## INSTRUCTIONS FOR THE TASK
Your copy should hold only the lines from the one with "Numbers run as" to the one with "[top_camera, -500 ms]", both included, each exactly as it stands below, with no pictures.

(INFORMATION PROVIDED Opens)

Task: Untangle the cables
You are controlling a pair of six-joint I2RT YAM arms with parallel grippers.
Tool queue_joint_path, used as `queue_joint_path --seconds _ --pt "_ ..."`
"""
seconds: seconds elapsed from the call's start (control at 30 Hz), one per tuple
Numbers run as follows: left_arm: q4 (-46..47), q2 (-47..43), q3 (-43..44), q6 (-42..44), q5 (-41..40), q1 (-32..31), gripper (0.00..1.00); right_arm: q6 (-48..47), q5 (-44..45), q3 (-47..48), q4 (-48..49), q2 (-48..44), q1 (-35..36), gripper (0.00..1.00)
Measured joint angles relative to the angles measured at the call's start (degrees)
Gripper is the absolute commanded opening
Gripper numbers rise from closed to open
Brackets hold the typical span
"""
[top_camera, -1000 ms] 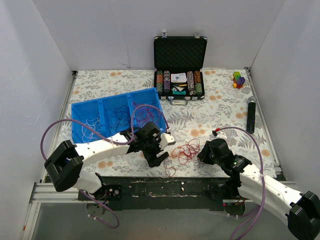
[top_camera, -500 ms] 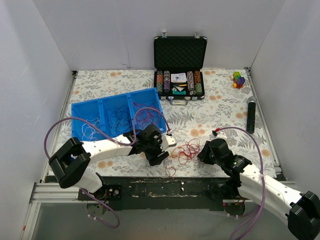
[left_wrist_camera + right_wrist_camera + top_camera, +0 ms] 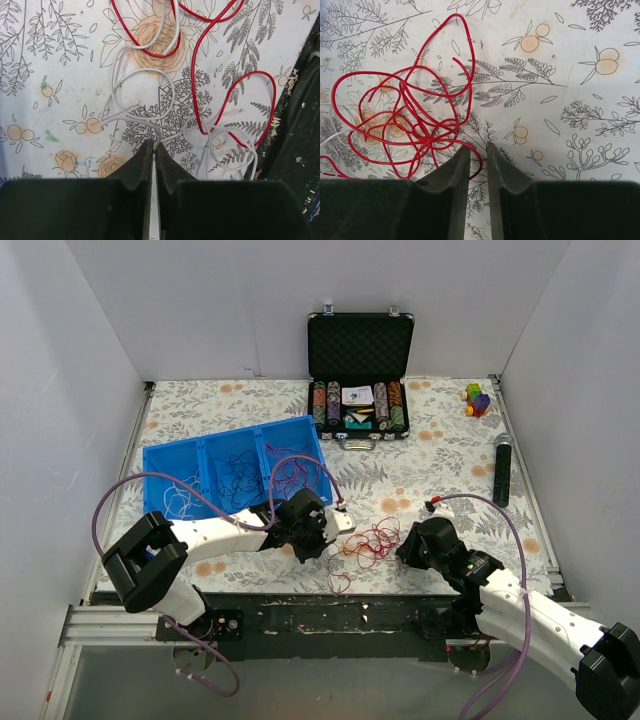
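Left gripper (image 3: pixel 154 145) has dropped onto the tangle, fingers pinched on the thin white cable (image 3: pixel 131 118), which is knotted with the thin red cable (image 3: pixel 420 131) on the floral tablecloth (image 3: pixel 440 450). Right gripper (image 3: pixel 478 150) fingers: narrow gap, holding nothing, so pulling could drag everything or tighten knots.

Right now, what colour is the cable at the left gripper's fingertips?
It is a white cable, running in at the left gripper; the left wrist view shows it best.

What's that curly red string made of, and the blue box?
The thin red cable looks like wire in smooth plastic coating: it holds springy loops. The blue three-compartment tray looks like hard, smooth plastic, judging by its stiff, straight walls.
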Motion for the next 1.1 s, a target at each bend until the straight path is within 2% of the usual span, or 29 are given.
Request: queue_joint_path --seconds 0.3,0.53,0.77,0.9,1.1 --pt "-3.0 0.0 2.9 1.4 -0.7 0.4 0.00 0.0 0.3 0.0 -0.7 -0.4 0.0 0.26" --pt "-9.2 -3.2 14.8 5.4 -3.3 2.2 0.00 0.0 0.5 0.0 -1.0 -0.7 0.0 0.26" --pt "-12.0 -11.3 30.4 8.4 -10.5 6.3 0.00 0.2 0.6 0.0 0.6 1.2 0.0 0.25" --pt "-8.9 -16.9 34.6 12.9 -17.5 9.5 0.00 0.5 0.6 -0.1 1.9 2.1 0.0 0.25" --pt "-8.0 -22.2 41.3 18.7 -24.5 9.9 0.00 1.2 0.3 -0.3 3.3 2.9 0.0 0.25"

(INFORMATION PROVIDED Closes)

## ANSWER SECTION
Numbers run as follows: left_arm: q4 (-46..47), q2 (-47..43), q3 (-43..44), q6 (-42..44), q5 (-41..40), q1 (-32..31), gripper (0.00..1.00); right_arm: q6 (-48..47), q5 (-44..45), q3 (-47..48), q4 (-48..49), q2 (-48..44), q1 (-35..36), gripper (0.00..1.00)
Measured joint angles relative to the angles measured at the call's start (degrees)
Gripper is the absolute commanded opening
Gripper numbers rise from closed to open
Brackets hold the typical span
"""
[top_camera, -1000 ms] 
[top_camera, -500 ms] 

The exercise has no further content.